This Bugzilla instance is a read-only archive of historic NetBeans bug reports. To report a bug in NetBeans please follow the project's instructions for reporting issues.

Bug 183068

Summary: Extend Keyring to allow keep passwords without persistence
Product: platform Reporter: Vladimir Voskresensky <vv159170>
Component: Options&SettingsAssignee: Jesse Glick <jglick>
Status: RESOLVED INVALID    
Severity: normal CC: issues
Priority: P2    
Version: 6.x   
Hardware: All   
OS: All   
Issue Type: DEFECT Exception Reporter:
Bug Depends on:    
Bug Blocks: 173413    

Description Vladimir Voskresensky 2010-03-29 12:24:33 UTC 
To prevent keeping passwords in memory on CND side we need an API from Keyring like:
Keyring.keep(String key, char[] pwd)
such ability should not ask for masterpassword

Keyring.get(String key)
must return keeped password.
"keeped" password must not be persistent
Comment 1 Jiri Rechtacek 2010-03-29 12:34:48 UTC 
Jesse, could you evaluate this? Thanks
Comment 2 Jesse Glick 2010-03-30 21:41:09 UTC 
I need some use case. If you just want to not store passwords, you can register a KeyringProvider which keeps them in memory only, or which simply discards them. Description is unclear since "prevent keeping passwords in memory" and "password must not be persistent" seem to contradict one another.
Comment 3 Vladimir Voskresensky 2010-03-30 22:08:48 UTC 
(In reply to comment #2)
> I need some use case. 
1)
- our infrastructure asks user about password and user keep "Save Password" unchecked 
=> user must not be disturbed by "master password" dialog while password should be kept somehow in memory for the use
2)
- CLI based API clients don't want any persistent on disk, but needs storage for passwords for the current session
3)
- sudo like clients: once entered password is kept in memory during one session and all child processes has needed priviledges. 

>If you just want to not store passwords, you can register 
> a KeyringProvider which keeps them in memory only, or which simply discards
> them. 
We don't want to deal with own cryptography impl. We want to use what is provided by Platform in this area, but without "master password" dialog.

>Description is unclear since "prevent keeping passwords in memory" and
> "password must not be persistent" seem to contradict one another.
Persistent means "store" on disk.
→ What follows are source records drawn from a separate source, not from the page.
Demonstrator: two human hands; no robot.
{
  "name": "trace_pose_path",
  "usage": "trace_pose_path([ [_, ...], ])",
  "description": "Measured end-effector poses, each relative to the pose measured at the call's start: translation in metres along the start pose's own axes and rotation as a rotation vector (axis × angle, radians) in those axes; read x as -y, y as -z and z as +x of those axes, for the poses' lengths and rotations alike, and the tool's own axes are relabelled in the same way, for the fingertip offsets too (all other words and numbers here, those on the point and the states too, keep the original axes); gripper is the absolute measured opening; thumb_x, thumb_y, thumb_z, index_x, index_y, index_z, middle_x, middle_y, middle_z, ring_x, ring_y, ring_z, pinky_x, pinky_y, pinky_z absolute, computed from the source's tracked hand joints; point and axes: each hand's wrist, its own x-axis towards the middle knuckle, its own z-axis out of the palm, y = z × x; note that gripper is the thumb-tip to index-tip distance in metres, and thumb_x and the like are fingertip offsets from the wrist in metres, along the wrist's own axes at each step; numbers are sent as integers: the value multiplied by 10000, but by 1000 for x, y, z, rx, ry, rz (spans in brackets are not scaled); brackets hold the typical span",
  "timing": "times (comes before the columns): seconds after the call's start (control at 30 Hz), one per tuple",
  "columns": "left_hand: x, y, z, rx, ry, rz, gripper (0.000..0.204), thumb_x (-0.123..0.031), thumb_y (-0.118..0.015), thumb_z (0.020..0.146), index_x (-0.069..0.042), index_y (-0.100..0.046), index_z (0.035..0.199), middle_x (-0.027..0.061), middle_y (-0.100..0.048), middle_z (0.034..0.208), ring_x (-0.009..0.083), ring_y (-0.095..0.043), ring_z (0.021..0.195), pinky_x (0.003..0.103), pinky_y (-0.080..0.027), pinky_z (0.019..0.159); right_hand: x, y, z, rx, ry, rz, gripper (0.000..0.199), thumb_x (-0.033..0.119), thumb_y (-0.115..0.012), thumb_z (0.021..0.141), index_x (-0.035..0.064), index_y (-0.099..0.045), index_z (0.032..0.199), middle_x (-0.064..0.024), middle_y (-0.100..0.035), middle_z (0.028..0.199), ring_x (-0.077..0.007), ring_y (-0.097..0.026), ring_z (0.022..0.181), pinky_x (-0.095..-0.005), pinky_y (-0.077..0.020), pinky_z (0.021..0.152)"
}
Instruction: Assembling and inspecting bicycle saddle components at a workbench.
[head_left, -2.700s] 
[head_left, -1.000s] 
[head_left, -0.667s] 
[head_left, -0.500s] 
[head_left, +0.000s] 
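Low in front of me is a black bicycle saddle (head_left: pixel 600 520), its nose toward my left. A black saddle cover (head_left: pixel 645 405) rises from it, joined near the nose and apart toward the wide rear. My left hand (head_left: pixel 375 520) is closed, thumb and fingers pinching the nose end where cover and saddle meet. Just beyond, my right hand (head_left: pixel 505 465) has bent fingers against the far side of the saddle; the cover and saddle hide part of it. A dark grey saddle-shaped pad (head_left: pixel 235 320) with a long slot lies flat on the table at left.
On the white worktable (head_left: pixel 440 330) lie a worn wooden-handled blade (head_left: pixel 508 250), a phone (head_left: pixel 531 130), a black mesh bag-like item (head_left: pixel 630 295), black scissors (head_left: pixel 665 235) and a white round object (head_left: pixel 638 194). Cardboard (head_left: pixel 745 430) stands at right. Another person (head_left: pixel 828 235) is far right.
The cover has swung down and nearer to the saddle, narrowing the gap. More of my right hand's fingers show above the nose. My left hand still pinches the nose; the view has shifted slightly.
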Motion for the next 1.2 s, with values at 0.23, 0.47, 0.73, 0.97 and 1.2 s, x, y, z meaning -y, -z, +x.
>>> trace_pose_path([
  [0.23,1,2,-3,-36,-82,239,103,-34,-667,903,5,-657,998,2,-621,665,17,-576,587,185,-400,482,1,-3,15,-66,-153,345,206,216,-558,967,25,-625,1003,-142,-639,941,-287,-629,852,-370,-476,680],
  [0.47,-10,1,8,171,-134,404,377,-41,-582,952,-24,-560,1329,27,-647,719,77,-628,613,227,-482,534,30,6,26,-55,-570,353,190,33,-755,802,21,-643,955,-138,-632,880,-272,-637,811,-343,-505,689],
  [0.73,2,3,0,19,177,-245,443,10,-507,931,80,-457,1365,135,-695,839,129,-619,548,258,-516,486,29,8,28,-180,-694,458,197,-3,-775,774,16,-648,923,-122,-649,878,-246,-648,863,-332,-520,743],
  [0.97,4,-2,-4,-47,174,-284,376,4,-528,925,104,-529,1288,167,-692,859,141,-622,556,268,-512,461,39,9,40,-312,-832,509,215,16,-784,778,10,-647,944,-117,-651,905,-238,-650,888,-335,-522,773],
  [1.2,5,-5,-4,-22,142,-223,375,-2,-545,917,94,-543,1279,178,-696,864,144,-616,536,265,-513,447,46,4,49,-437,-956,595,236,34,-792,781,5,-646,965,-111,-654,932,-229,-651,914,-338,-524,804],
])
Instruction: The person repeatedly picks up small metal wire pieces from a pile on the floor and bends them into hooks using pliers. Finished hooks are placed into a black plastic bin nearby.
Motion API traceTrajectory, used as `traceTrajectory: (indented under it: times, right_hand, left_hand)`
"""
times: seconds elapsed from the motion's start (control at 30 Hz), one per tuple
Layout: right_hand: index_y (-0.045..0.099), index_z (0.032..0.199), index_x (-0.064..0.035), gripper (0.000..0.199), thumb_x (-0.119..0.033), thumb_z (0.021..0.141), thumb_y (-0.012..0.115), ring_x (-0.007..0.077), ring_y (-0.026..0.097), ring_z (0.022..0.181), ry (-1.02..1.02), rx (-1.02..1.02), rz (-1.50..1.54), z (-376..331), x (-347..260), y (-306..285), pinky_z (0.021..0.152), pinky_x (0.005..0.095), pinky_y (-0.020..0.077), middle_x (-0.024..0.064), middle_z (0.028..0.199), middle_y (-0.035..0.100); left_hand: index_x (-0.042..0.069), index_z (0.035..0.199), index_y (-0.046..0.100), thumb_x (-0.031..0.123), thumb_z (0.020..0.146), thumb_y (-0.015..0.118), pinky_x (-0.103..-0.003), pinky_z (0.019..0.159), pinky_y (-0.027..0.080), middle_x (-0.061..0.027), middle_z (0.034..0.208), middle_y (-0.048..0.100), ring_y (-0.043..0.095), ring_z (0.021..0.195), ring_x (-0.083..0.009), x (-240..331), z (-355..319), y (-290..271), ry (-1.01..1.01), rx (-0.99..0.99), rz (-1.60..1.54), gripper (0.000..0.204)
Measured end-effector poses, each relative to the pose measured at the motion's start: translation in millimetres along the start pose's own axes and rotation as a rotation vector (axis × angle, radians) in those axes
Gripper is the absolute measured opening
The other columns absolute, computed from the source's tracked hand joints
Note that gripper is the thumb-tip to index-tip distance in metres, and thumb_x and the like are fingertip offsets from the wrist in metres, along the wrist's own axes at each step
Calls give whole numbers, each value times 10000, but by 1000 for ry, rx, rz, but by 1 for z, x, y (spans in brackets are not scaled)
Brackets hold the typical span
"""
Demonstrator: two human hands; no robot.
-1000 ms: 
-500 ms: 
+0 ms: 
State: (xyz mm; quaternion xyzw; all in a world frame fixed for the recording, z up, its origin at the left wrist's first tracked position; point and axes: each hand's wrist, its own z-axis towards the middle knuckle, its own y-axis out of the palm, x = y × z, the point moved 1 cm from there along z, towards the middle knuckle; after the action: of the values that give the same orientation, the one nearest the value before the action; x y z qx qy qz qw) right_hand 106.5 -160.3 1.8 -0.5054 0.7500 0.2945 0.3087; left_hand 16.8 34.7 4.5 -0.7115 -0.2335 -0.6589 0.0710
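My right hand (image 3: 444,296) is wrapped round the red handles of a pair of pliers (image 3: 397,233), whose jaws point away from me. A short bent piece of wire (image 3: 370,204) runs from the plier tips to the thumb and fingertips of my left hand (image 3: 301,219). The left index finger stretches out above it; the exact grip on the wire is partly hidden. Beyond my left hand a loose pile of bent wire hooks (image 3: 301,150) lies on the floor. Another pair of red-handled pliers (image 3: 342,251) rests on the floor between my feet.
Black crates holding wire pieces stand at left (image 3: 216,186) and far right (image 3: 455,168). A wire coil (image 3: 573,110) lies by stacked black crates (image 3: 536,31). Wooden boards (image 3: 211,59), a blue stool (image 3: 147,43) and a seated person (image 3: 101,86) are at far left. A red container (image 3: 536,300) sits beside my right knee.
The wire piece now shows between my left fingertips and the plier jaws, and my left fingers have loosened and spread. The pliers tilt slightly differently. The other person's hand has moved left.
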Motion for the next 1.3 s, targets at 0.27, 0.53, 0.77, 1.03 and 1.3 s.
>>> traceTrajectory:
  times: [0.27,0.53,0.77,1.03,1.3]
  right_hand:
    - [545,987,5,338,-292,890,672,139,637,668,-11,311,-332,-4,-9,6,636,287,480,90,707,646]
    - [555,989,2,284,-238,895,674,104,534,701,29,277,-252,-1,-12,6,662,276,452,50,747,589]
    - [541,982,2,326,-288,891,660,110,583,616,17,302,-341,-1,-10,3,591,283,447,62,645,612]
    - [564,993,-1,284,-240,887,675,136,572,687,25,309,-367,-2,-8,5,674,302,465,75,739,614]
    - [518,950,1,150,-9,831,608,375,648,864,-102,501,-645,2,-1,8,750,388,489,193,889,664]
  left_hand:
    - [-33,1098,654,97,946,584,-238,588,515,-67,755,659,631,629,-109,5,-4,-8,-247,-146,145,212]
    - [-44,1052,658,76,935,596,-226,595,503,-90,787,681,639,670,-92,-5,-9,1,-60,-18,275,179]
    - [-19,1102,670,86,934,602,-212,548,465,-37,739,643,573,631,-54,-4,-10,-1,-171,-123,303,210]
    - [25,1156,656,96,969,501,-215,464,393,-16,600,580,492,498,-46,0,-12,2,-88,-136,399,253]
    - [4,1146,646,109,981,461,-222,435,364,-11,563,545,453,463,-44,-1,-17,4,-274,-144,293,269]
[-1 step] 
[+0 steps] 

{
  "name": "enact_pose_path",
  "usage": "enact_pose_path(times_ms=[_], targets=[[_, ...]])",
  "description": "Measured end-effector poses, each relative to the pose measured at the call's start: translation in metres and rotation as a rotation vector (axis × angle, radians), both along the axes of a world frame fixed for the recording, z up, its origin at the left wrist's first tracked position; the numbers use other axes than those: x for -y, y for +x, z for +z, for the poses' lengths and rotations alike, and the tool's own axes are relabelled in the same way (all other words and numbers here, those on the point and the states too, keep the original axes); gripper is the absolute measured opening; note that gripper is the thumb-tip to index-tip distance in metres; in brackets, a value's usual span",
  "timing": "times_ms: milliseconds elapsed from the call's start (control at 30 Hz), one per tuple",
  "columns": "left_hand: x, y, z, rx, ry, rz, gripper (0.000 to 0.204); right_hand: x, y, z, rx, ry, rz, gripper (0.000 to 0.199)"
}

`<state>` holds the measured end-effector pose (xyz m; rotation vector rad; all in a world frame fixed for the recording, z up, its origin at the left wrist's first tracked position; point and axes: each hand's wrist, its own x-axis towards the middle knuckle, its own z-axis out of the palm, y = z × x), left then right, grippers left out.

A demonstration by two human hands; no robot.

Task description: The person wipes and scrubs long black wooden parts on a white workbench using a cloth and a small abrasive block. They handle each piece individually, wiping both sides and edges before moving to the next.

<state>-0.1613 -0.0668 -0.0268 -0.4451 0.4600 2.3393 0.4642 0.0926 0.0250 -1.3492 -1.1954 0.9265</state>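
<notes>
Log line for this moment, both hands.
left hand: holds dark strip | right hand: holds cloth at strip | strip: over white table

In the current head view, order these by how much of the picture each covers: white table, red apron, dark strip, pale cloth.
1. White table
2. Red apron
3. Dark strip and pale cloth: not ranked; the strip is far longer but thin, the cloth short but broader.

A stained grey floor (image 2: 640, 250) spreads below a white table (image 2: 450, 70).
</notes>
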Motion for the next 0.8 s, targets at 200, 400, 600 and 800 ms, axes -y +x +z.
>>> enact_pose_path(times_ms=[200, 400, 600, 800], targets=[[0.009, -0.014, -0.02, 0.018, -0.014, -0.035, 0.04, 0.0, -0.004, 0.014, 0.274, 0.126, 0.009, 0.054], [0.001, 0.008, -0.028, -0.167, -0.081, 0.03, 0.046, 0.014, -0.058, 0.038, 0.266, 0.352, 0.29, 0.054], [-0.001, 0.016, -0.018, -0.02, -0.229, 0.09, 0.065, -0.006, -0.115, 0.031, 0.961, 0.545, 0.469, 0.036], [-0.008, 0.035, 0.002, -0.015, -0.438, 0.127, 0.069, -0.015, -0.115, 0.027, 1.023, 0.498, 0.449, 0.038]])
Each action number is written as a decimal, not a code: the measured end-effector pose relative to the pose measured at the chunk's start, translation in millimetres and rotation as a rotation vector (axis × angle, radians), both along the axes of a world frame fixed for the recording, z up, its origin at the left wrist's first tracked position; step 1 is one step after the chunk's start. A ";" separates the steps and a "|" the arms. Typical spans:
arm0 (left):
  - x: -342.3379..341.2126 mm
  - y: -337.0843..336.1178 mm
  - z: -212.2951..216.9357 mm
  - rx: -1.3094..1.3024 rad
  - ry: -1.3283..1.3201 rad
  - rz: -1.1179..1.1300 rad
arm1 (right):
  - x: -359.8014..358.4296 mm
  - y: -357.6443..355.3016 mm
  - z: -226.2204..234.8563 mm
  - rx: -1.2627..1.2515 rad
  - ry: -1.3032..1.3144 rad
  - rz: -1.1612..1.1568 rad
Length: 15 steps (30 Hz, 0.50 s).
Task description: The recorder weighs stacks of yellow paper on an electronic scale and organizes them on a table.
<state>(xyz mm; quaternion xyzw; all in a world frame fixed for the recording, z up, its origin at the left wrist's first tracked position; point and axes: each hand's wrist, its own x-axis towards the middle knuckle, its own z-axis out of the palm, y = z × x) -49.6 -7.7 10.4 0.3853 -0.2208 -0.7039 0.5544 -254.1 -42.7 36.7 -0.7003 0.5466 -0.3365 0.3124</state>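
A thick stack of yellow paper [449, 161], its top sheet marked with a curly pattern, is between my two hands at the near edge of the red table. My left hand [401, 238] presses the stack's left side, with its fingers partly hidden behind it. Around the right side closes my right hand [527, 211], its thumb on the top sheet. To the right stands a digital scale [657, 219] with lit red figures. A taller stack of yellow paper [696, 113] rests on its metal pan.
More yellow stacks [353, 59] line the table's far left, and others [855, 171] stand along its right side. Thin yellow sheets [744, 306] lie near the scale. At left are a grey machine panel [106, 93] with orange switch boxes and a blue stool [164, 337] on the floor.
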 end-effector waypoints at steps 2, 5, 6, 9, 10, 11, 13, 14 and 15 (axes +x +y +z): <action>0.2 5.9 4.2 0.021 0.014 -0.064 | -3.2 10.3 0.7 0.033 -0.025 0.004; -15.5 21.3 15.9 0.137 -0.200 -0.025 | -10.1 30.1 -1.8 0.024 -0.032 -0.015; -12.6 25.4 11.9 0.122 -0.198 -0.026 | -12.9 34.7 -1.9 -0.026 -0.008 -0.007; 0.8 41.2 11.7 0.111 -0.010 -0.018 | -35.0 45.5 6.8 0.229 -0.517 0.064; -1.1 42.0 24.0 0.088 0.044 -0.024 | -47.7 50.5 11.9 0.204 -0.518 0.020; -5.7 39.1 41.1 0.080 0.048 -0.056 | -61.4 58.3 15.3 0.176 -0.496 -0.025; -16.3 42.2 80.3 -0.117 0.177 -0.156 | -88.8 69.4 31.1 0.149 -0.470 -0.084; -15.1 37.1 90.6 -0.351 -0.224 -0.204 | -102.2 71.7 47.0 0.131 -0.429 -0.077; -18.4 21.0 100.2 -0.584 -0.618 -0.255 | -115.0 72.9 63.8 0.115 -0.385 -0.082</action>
If user keep unchecked "Remember Password" => he don't want to "persist", but (like once entered password for sudo) next operations would not ask him password again in this IDE session.
Comment 4 Jesse Glick 2010-03-30 23:09:47 UTC 
> - our infrastructure asks user about password and user keep "Save Password" unchecked 
> => user must not be disturbed by "master password" dialog

So don't call Keyring.read to begin with. (Or use an operating system with a native keyring - once again, Solaris 10 is tracked separately and that covers practically every system in use today.)

> - CLI based API clients don't want any persistent on disk, but needs storage for passwords for the current session

Then you can trivially create and register your own KeyringProvider which just retains a Map<String,char[]> of passwords. The standard IDE distribution should of course not contain such a provider, but if you make a CLI app you can add whatever service you like.

> We don't want to deal with own cryptography impl.

If you do not store to disk, then no cryptography is needed.

> We want to use what is provided by Platform in this area, but without "master password" dialog.

This makes no sense - to store to disk securely without platform support you need a master password.

> If user keep unchecked "Remember Password"

There is no such label in the keyring module; perhaps you are talking about one of your own modules.